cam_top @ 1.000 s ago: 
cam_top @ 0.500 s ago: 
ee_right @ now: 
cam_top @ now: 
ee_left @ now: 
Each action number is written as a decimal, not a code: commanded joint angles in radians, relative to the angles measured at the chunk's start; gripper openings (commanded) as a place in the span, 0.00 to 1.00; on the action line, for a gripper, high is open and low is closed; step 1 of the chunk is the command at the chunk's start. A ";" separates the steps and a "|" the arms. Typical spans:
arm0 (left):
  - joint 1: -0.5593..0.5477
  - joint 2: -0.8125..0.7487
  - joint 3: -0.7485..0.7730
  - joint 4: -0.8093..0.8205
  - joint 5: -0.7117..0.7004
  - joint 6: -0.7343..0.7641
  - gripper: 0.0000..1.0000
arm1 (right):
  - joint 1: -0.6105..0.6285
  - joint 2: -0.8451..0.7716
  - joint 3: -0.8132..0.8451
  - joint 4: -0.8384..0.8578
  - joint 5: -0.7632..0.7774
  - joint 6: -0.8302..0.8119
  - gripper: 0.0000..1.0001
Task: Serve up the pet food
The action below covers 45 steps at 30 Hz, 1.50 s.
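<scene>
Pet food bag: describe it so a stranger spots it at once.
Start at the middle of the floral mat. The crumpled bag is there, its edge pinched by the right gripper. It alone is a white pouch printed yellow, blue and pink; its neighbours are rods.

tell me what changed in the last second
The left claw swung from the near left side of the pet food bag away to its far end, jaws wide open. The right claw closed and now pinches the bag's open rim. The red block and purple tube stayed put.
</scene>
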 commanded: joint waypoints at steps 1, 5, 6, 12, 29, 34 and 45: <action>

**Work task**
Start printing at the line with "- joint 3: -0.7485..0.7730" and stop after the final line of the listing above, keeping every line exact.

**Task answer**
  - joint 3: -0.7485..0.7730
  - joint 4: -0.8093..0.8205
  - joint 5: -0.7117..0.7004
  - joint 6: -0.7343..0.7641
  - gripper: 0.0000..1.0000
arm1 (right):
  - joint 1: -0.6105..0.6285
  - joint 2: -0.8451..0.7716
  - joint 3: -0.8132..0.8451
  - joint 4: -0.8384..0.8578
  - joint 5: -0.7632..0.7774
  - joint 6: -0.8302..0.8119
  - gripper: 0.0000..1.0001
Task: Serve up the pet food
The action below covers 45 steps at 30 Hz, 1.50 s.
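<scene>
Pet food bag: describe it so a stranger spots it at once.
Start at the middle of the floral mat. The crumpled bag is there, its edge pinched by the right gripper. It alone is a white pouch printed yellow, blue and pink; its neighbours are rods.

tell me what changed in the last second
The left claw swung from the near left side of the pet food bag away to its far end, jaws wide open. The right claw closed and now pinches the bag's open rim. The red block and purple tube stayed put.
</scene>
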 commanded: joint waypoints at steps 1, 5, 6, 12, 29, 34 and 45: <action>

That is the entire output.